◆ What is needed: The records are to be restated in their entirety, word for word.

##### Dataset #####

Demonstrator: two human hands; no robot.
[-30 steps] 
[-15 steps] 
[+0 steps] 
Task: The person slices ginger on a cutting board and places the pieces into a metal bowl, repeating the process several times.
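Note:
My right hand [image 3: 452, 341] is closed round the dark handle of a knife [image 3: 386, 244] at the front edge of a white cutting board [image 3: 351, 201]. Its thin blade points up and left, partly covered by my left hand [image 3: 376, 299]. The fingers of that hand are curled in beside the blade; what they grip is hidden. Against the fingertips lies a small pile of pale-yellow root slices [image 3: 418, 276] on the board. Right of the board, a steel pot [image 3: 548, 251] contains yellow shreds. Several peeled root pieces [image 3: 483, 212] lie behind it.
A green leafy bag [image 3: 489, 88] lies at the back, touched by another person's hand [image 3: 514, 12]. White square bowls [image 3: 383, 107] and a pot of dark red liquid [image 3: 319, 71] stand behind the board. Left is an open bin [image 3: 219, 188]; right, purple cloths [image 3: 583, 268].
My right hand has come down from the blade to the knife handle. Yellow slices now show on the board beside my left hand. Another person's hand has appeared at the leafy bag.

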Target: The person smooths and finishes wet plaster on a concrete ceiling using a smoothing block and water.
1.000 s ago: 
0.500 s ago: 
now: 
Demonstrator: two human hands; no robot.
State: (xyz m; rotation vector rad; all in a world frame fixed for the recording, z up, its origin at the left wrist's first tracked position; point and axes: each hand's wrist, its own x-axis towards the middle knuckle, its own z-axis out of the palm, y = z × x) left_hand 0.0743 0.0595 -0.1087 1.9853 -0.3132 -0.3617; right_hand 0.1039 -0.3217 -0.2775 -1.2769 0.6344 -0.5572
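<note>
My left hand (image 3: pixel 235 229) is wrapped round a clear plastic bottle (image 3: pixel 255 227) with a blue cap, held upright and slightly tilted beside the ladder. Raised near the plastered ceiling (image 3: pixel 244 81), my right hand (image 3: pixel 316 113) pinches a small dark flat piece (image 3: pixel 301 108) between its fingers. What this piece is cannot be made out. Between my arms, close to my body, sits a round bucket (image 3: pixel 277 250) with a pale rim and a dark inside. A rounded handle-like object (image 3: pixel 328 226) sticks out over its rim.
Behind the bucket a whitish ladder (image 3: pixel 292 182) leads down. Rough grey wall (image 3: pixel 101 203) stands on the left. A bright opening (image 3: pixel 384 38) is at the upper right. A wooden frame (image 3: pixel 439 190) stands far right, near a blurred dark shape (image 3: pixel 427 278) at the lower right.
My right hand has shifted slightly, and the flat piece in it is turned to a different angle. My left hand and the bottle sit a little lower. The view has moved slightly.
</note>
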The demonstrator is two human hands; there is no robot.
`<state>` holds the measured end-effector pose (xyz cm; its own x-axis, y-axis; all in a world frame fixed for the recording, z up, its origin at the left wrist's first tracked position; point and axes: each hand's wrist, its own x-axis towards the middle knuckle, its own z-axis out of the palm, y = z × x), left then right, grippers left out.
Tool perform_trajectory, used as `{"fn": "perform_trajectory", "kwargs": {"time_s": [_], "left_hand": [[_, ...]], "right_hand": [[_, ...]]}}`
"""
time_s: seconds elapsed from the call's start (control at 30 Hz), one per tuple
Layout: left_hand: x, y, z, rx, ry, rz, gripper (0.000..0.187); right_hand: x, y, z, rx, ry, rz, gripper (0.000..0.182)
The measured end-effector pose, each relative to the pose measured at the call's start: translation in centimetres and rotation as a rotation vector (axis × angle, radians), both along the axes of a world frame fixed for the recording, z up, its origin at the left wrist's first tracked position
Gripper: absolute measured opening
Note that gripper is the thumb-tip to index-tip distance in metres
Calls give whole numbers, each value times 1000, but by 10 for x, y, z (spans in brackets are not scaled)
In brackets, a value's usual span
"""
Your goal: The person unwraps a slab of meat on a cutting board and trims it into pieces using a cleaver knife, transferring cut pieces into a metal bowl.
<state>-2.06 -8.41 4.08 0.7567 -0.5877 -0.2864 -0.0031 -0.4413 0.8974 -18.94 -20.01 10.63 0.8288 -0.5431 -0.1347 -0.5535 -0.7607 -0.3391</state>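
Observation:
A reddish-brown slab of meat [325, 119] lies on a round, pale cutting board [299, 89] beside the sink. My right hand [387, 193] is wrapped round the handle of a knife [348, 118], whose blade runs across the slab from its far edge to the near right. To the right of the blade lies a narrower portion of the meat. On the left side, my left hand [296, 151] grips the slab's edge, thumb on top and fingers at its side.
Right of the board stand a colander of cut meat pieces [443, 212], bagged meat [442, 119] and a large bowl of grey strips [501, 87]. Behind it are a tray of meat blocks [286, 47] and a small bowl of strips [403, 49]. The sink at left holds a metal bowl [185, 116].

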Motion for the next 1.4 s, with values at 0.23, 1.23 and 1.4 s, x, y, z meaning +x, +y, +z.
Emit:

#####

◆ Exercise answer:
Demonstrator: two human hands; no robot.
[-30 steps] 
[-15 steps] 
[+0 steps] 
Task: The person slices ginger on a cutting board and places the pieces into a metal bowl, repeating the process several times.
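Note:
My right hand [image 3: 452, 341] is closed round the dark handle of a knife [image 3: 386, 244] at the front edge of a white cutting board [image 3: 351, 201]. Its thin blade points up and left, partly covered by my left hand [image 3: 376, 299]. The fingers of that hand are curled in beside the blade; what they grip is hidden. Against the fingertips lies a small pile of pale-yellow root slices [image 3: 418, 276] on the board. Right of the board, a steel pot [image 3: 548, 251] contains yellow shreds. Several peeled root pieces [image 3: 483, 212] lie behind it.
A green leafy bag [image 3: 489, 88] lies at the back, touched by another person's hand [image 3: 514, 12]. White square bowls [image 3: 383, 107] and a pot of dark red liquid [image 3: 319, 71] stand behind the board. Left is an open bin [image 3: 219, 188]; right, purple cloths [image 3: 583, 268].
My right hand has come down from the blade to the knife handle. Yellow slices now show on the board beside my left hand. Another person's hand has appeared at the leafy bag.
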
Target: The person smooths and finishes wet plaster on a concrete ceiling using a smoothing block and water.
1.000 s ago: 
0.500 s ago: 
now: 
Demonstrator: two human hands; no robot.
State: (xyz m; rotation vector rad; all in a world frame fixed for the recording, z up, its origin at the left wrist's first tracked position; point and axes: each hand's wrist, its own x-axis towards the middle knuckle, its own z-axis out of the palm, y = z × x) left_hand 0.0743 0.0595 -0.1087 1.9853 -0.3132 -0.3617; right_hand 0.1039 -0.3217 -0.2775 -1.2769 0.6344 -0.5572
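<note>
My left hand (image 3: pixel 235 229) is wrapped round a clear plastic bottle (image 3: pixel 255 227) with a blue cap, held upright and slightly tilted beside the ladder. Raised near the plastered ceiling (image 3: pixel 244 81), my right hand (image 3: pixel 316 113) pinches a small dark flat piece (image 3: pixel 301 108) between its fingers. What this piece is cannot be made out. Between my arms, close to my body, sits a round bucket (image 3: pixel 277 250) with a pale rim and a dark inside. A rounded handle-like object (image 3: pixel 328 226) sticks out over its rim.
Behind the bucket a whitish ladder (image 3: pixel 292 182) leads down. Rough grey wall (image 3: pixel 101 203) stands on the left. A bright opening (image 3: pixel 384 38) is at the upper right. A wooden frame (image 3: pixel 439 190) stands far right, near a blurred dark shape (image 3: pixel 427 278) at the lower right.
My right hand has shifted slightly, and the flat piece in it is turned to a different angle. My left hand and the bottle sit a little lower. The view has moved slightly.
</note>
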The demonstrator is two human hands; there is no robot.
`<state>` holds the measured end-effector pose (xyz cm; its own x-axis, y-axis; all in a world frame fixed for the recording, z up, its origin at the left wrist's first tracked position; point and axes: each hand's wrist, its own x-axis towards the middle knuckle, its own z-axis out of the palm, y = z × x), left then right, grippers left out.
Tool perform_trajectory, used as `{"fn": "perform_trajectory", "kwargs": {"time_s": [_], "left_hand": [[_, ...]], "right_hand": [[_, ...]]}}`
"""
time_s: seconds elapsed from the call's start (control at 30 Hz), one per tuple
Layout: left_hand: x, y, z, rx, ry, rz, gripper (0.000..0.187); right_hand: x, y, z, rx, ry, rz, gripper (0.000..0.182)
The measured end-effector pose, each relative to the pose measured at the call's start: translation in centimetres and rotation as a rotation vector (axis × angle, radians), both along the axes of a world frame fixed for the recording, z up, its origin at the left wrist's first tracked position
Gripper: absolute measured opening
Note that gripper is the thumb-tip to index-tip distance in metres
Calls give whole numbers, each value times 1000, but by 10 for x, y, z (spans in brackets are not scaled)
In brackets, a value's usual span
"""
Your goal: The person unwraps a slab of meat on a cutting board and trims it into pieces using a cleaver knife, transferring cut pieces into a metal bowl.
<state>-2.06 -8.41 4.08 0.7567 -0.5877 -0.2864 -0.0031 -0.4413 0.8974 -18.94 -20.01 10.63 0.8288 -0.5431 -0.1347 -0.5535 -0.7607 -0.3391</state>
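Observation:
A reddish-brown slab of meat [325, 119] lies on a round, pale cutting board [299, 89] beside the sink. My right hand [387, 193] is wrapped round the handle of a knife [348, 118], whose blade runs across the slab from its far edge to the near right. To the right of the blade lies a narrower portion of the meat. On the left side, my left hand [296, 151] grips the slab's edge, thumb on top and fingers at its side.
Right of the board stand a colander of cut meat pieces [443, 212], bagged meat [442, 119] and a large bowl of grey strips [501, 87]. Behind it are a tray of meat blocks [286, 47] and a small bowl of strips [403, 49]. The sink at left holds a metal bowl [185, 116].
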
Motion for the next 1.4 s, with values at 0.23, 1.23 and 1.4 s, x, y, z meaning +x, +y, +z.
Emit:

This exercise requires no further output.